### [INFORMATION GIVEN]
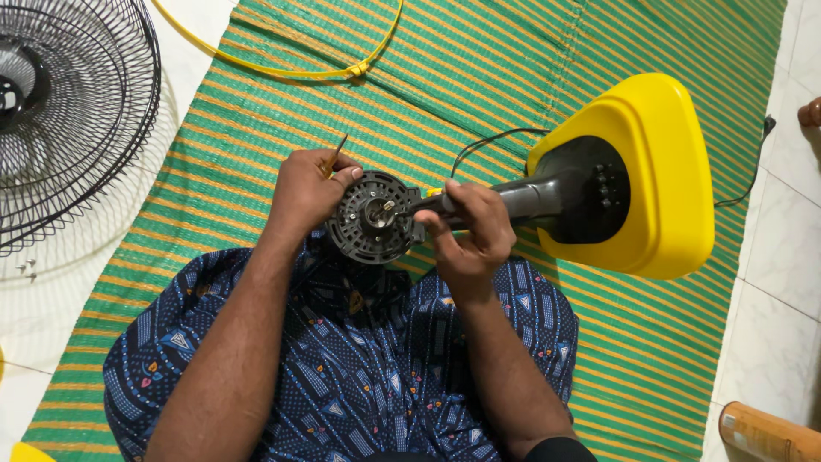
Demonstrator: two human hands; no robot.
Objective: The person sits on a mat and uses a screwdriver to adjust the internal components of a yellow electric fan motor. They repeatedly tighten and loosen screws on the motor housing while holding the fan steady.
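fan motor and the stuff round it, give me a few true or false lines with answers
1. The left hand rests on the fan motor. True.
2. The fan base is red. False: it is yellow with a black centre.
3. The wire grille lies on the motor. False: it lies apart, on the floor at upper left.
4. The right hand grips the black neck beside the motor. True.
5. The mat is striped green. True.

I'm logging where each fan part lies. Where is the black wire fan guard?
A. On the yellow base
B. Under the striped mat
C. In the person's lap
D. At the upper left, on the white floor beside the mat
D: the black wire fan guard lies at upper left on the white floor, beside the green striped mat.
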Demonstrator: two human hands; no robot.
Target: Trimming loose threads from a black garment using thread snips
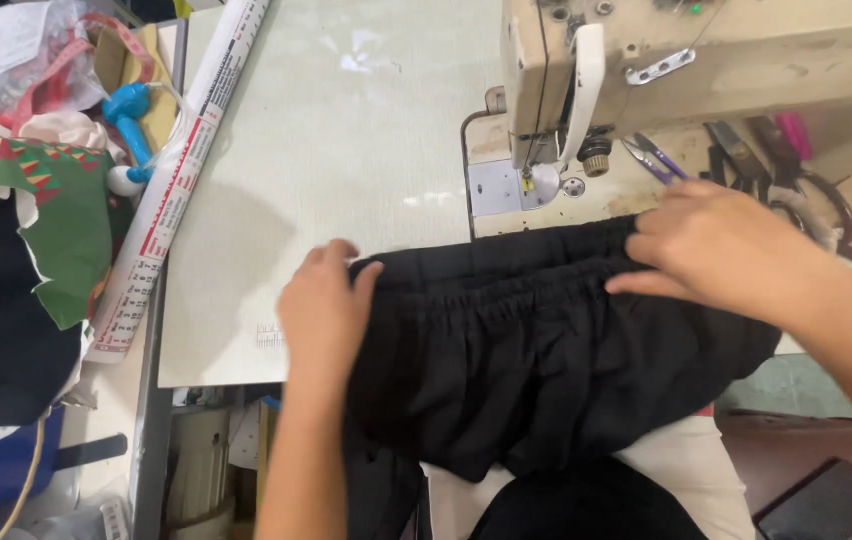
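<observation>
head | both hands: left hand & right hand flat, open on black garment | needle hidden, hem cut off

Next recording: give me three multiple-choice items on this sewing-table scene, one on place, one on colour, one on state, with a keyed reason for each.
1. Where does the gathered black fabric lie?
A. In front of the beige sewing machine
B. Folded on the floor
C. Over the long white ruler

2. What colour is the plastic tool at the left?
A. Red
B. Blue
C. Yellow

3. How are the left hand and right hand placed?
A. Both lifted
B. One holds scissors
C. Both on the fabric

Key: A, it lies just before the needle; B, its handle is blue; C, each hand rests on the waistband.
</observation>
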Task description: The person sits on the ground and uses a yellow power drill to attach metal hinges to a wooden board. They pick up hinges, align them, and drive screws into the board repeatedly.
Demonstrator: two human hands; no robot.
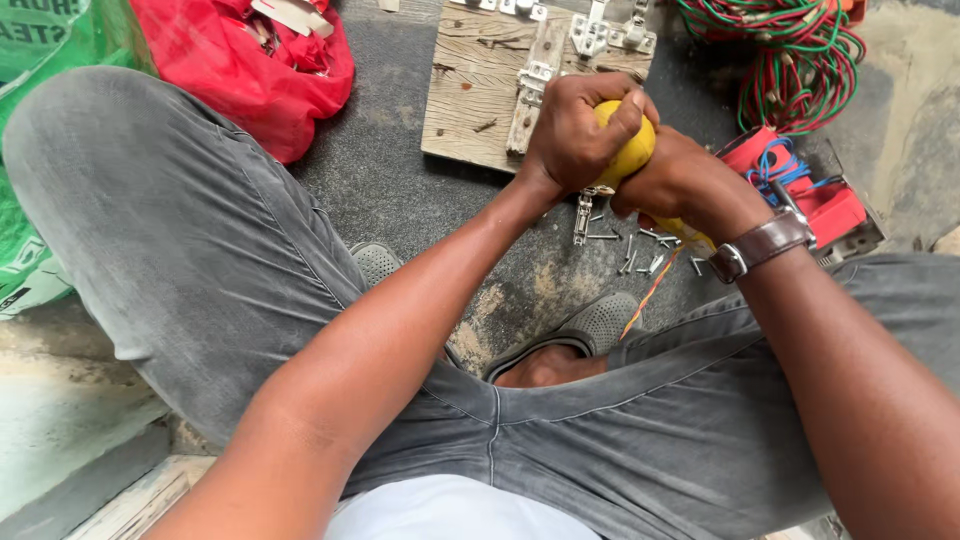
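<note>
My left hand (580,130) is wrapped over the top of a round yellow handle (632,152), likely a screwdriver's. My right hand (690,185), with a brown strap watch on the wrist, grips the same yellow tool lower down. Both hands sit close together above a small metal hinge piece (583,215) and scattered screws (640,255) on the grey floor. The tool's tip is hidden by my hands. A wooden board (470,100) with metal hinges fixed to it lies just beyond my left hand.
A red bag (250,60) and a green bag (40,50) lie at the far left. Coiled red and green wire (800,60) sits at the top right, above a red tool box (820,200). My grey-trousered legs frame the floor; a grey shoe (590,330) rests below the screws.
</note>
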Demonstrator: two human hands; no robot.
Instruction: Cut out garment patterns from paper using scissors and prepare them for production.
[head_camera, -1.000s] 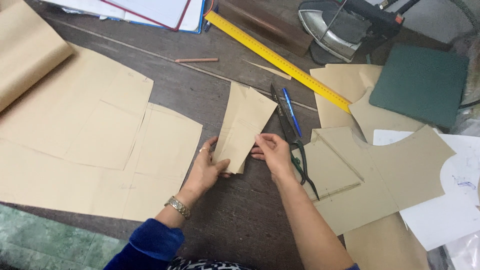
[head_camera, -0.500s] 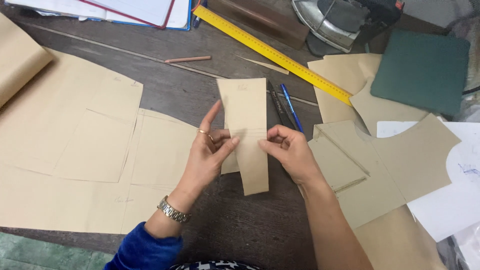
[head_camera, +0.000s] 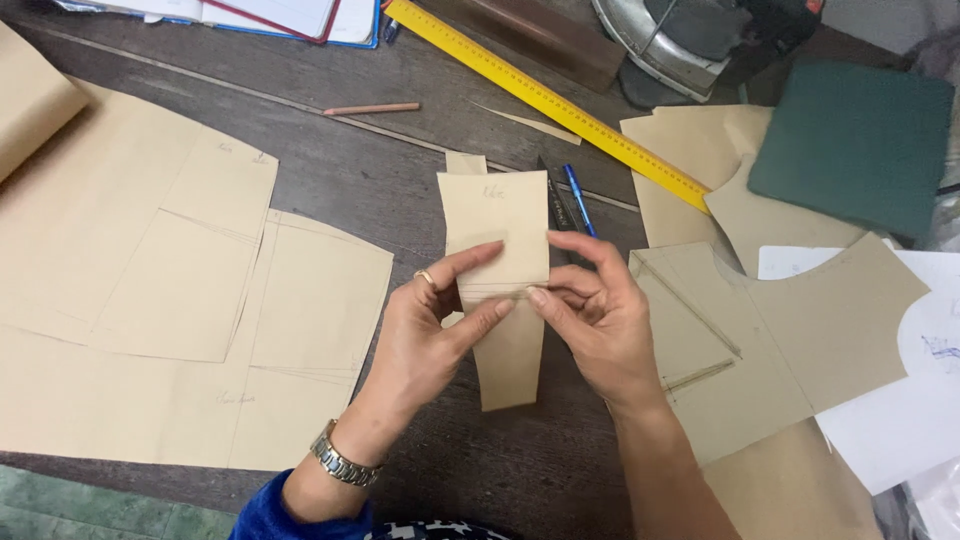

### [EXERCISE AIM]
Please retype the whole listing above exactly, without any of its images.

### [WRITTEN SOLUTION]
Demonstrator: two human hands; no robot.
Objective: The person sits on a mat and uses a screwdriver to adjust the internal components of a yellow electric fan motor. They repeatedly tighten and loosen screws on the motor housing while holding the fan steady.
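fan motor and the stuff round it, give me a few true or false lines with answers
1. The left hand rests on the fan motor. True.
2. The fan base is red. False: it is yellow with a black centre.
3. The wire grille lies on the motor. False: it lies apart, on the floor at upper left.
4. The right hand grips the black neck beside the motor. True.
5. The mat is striped green. True.

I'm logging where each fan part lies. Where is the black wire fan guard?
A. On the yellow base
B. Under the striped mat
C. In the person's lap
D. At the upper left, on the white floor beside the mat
D: the black wire fan guard lies at upper left on the white floor, beside the green striped mat.
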Demonstrator: two human hands; no robot.
Target: Trimming loose threads from a black garment using thread snips
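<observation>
head | both hands: left hand & right hand flat, open on black garment | needle hidden, hem cut off

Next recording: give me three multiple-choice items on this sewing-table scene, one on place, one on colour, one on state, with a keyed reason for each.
1. Where does the gathered black fabric lie?
A. In front of the beige sewing machine
B. Folded on the floor
C. Over the long white ruler

2. What colour is the plastic tool at the left?
A. Red
B. Blue
C. Yellow

3. How are the left hand and right hand placed?
A. Both lifted
B. One holds scissors
C. Both on the fabric

Key: A, it lies just before the needle; B, its handle is blue; C, each hand rests on the waistband.
</observation>
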Task description: The person sits on the ground and uses a yellow power drill to attach metal hinges to a wooden board. They pick up hinges, align them, and drive screws into the board repeatedly.
Demonstrator: two human hands; no robot.
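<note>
My left hand (580,130) is wrapped over the top of a round yellow handle (632,152), likely a screwdriver's. My right hand (690,185), with a brown strap watch on the wrist, grips the same yellow tool lower down. Both hands sit close together above a small metal hinge piece (583,215) and scattered screws (640,255) on the grey floor. The tool's tip is hidden by my hands. A wooden board (470,100) with metal hinges fixed to it lies just beyond my left hand.
A red bag (250,60) and a green bag (40,50) lie at the far left. Coiled red and green wire (800,60) sits at the top right, above a red tool box (820,200). My grey-trousered legs frame the floor; a grey shoe (590,330) rests below the screws.
</note>
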Demonstrator: two human hands; no robot.
Instruction: Cut out garment patterns from paper using scissors and prepare them for production.
[head_camera, -1.000s] 
[head_camera, -0.500s] 
[head_camera, +0.000s] 

No more output is required.